We define non-GAAP (loss) income from operations as U.S. Generally Accepted Accounting Principles ("U.S. GAAP") operating (loss) income plus stock-based compensation expenses, amortization of intangible assets, earn-outs and change in fair value of earn-outs, professional fees associated with acquisitions, divestitures, litigation and strategic alternatives and severance and other restructuring costs. We discuss non-GAAP (loss) income from operations in our quarterly earnings releases and certain other communications as we believe non-GAAP (loss) income from operations is an important measure that is not calculated according to U.S. GAAP. We use non-GAAP (loss) income from operations in internal forecasts and models when establishing internal operating budgets, supplementing the financial results and forecasts reported to our Board of Directors, determining a component of bonus compensation for executive officers and other key employees based on operating performance and evaluating short-term and long-term operating trends in our operations. We believe that non-GAAP (loss) income from operations assists in providing an enhanced understanding of our underlying operational measures to manage the business, to evaluate performance compared to prior periods and the marketplace, and to establish operational goals. We believe that these non-GAAP financial adjustments are useful to investors because they allow investors to evaluate the effectiveness of the methodology and information used by management in our financial and operational decision-making.

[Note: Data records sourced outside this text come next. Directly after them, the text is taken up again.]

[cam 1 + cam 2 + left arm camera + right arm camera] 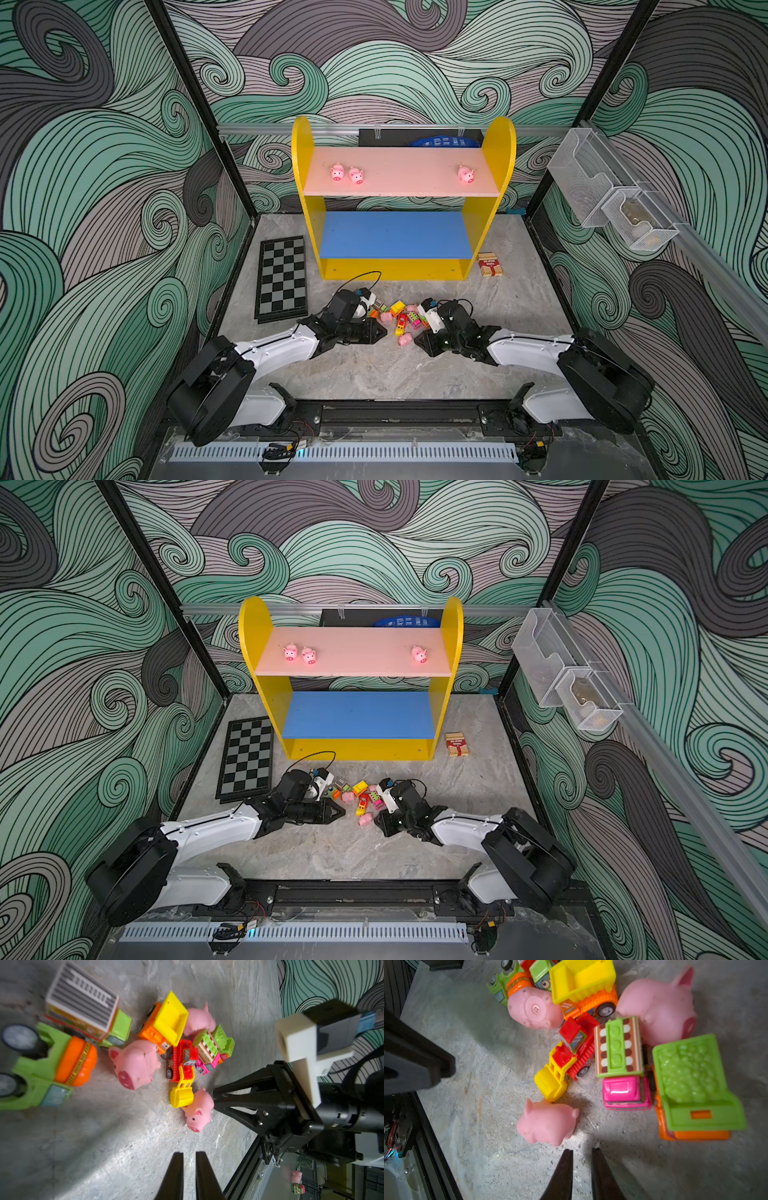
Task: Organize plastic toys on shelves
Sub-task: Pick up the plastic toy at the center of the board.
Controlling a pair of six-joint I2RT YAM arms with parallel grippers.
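The left gripper point(189, 1153) has its jaws almost together, with a thin slit between them and nothing in it. The right gripper point(582, 1150) stands the same way, also empty. Both sit low near the tabletop point(374, 374), facing each other across the heap of plastic toys point(399, 318) around its middle. Just beyond the right gripper's tips lies a pink pig point(547, 1124), touching the yellow scoop of a red bulldozer point(575, 1051). Beside that are a pink truck point(623, 1088), a yellow-and-orange dump truck point(583, 987) and two more pigs point(658, 1007). The yellow shelves point(301, 166) stand at the tabletop's back edge. Their pink upper board point(407, 183) carries three pigs point(356, 175), two near its left end and one near the right. A wire mesh basket point(640, 224) on the right wall holds something pale that I cannot identify.
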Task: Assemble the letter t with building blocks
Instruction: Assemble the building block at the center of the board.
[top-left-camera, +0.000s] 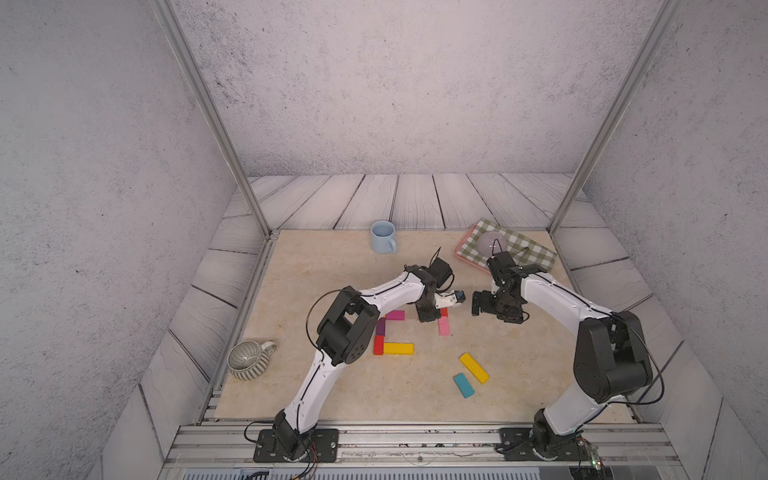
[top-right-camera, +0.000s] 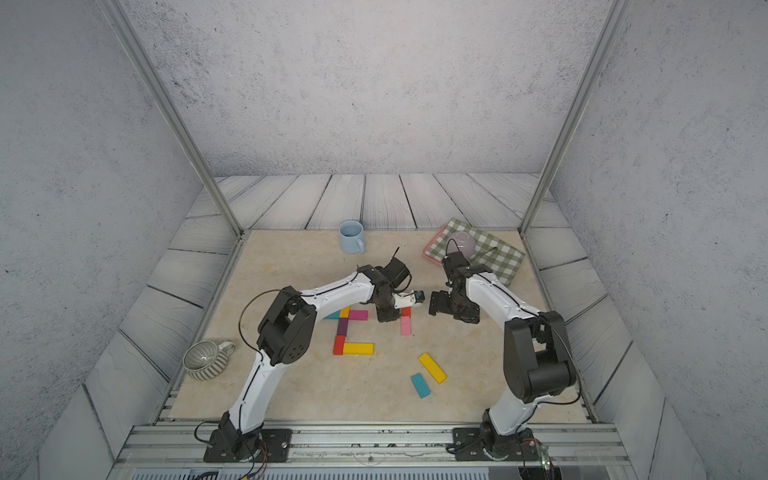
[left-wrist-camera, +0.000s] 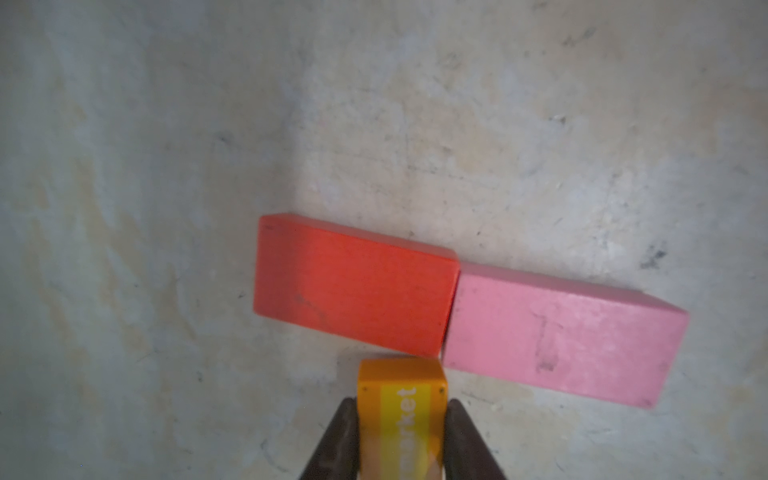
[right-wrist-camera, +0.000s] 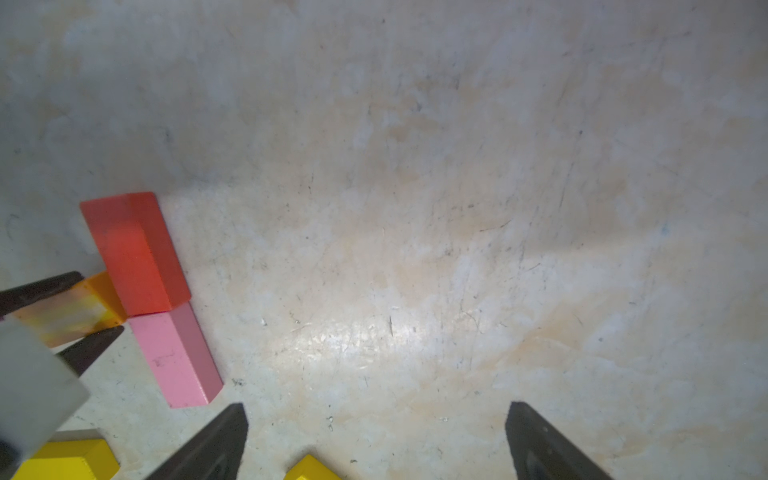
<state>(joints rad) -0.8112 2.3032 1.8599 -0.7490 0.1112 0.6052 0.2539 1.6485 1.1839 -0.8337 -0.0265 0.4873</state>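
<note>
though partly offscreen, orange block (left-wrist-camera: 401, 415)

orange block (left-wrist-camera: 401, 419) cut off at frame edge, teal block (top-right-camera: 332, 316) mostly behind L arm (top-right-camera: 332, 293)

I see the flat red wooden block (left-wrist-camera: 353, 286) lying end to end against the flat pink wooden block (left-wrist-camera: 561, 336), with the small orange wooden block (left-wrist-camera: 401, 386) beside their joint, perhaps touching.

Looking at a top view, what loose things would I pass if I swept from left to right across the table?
A ribbed grey cup → red block → yellow block beside it → pink block → teal block → lilac bowl.
</note>
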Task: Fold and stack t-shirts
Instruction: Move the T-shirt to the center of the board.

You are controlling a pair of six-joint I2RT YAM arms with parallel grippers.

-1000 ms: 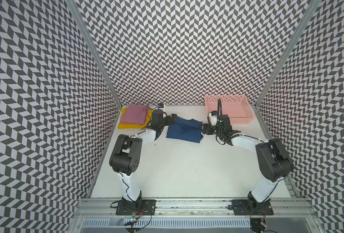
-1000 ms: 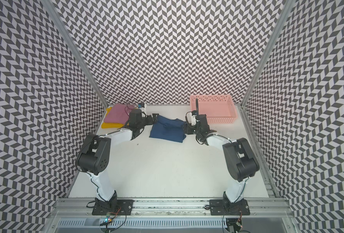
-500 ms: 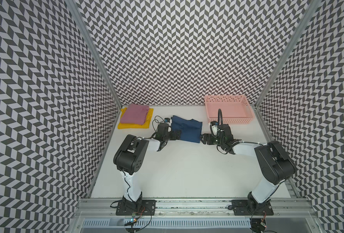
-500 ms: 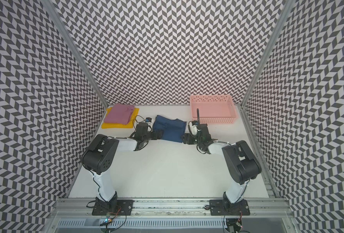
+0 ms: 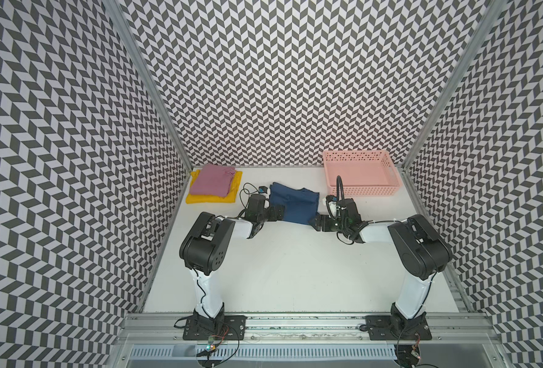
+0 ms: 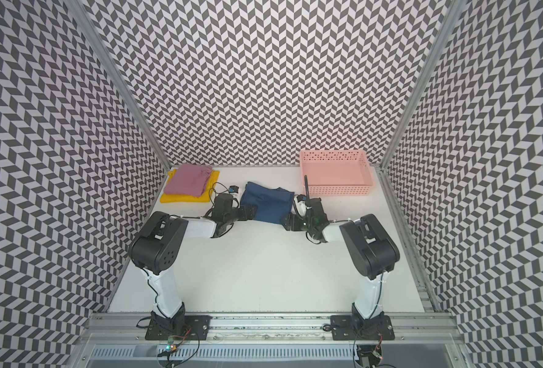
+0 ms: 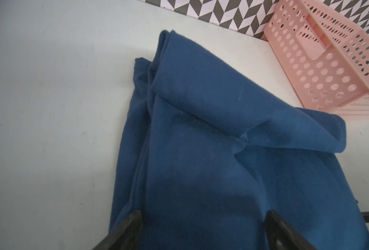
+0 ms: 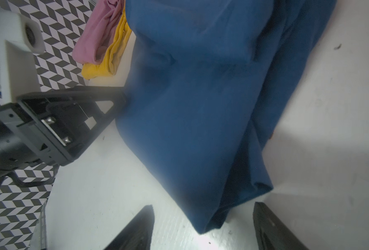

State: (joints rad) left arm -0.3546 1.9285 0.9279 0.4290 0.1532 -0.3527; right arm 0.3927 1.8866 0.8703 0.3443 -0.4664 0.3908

Non-GAAP (loss) income from operations is a non-GAAP financial measure and should not be considered in isolation or as a substitute for financial information provided in accordance with U.S. GAAP. This non-GAAP financial measure may not be computed in the same manner as similarly titled measures used by other companies. We expect to continue to incur expenses similar to the non-GAAP (loss) income from operations financial adjustments described above, and investors should not infer from our presentation of this non-GAAP financial measure that these costs are unusual, infrequent or non-recurring.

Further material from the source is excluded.